Required work: All that is wanted is an exact copy of the line containing "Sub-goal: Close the" and the lines after it, through the end of the records.

Given entries:
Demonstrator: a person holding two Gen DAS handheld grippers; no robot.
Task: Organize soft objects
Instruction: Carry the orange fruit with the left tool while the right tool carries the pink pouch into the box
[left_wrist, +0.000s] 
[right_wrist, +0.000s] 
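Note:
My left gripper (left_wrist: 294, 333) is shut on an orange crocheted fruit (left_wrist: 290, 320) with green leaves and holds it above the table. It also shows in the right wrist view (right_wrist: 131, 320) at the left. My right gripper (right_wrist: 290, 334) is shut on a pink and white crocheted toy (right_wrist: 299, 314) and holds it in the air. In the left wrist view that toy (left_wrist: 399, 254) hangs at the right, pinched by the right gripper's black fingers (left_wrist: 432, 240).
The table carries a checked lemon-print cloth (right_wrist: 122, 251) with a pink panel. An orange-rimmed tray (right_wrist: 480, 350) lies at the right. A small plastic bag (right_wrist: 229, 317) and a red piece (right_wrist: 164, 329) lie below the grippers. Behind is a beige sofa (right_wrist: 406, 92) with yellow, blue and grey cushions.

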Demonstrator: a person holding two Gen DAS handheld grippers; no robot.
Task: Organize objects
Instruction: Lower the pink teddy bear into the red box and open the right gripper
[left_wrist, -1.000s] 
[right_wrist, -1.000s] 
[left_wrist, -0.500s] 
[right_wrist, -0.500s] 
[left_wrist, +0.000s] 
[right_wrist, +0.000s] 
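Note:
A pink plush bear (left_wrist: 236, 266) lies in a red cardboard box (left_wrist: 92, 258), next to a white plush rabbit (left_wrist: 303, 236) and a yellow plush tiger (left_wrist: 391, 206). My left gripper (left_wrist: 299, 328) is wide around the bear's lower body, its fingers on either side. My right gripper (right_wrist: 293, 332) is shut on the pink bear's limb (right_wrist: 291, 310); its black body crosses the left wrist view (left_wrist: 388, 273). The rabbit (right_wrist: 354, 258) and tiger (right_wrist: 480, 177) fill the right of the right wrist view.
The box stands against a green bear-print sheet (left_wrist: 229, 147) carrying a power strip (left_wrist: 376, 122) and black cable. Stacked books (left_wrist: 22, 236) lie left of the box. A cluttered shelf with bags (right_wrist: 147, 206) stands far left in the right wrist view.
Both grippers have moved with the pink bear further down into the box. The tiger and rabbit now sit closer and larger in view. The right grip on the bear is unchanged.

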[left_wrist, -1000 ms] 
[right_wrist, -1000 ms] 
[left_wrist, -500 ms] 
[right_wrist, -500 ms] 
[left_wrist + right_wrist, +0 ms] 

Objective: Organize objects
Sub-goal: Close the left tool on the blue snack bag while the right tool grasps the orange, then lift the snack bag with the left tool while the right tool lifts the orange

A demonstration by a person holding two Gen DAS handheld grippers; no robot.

Reply to the task:
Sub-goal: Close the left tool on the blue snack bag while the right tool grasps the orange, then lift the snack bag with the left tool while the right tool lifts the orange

A demonstration by a person holding two Gen DAS handheld grippers; no robot.

This concludes the answer.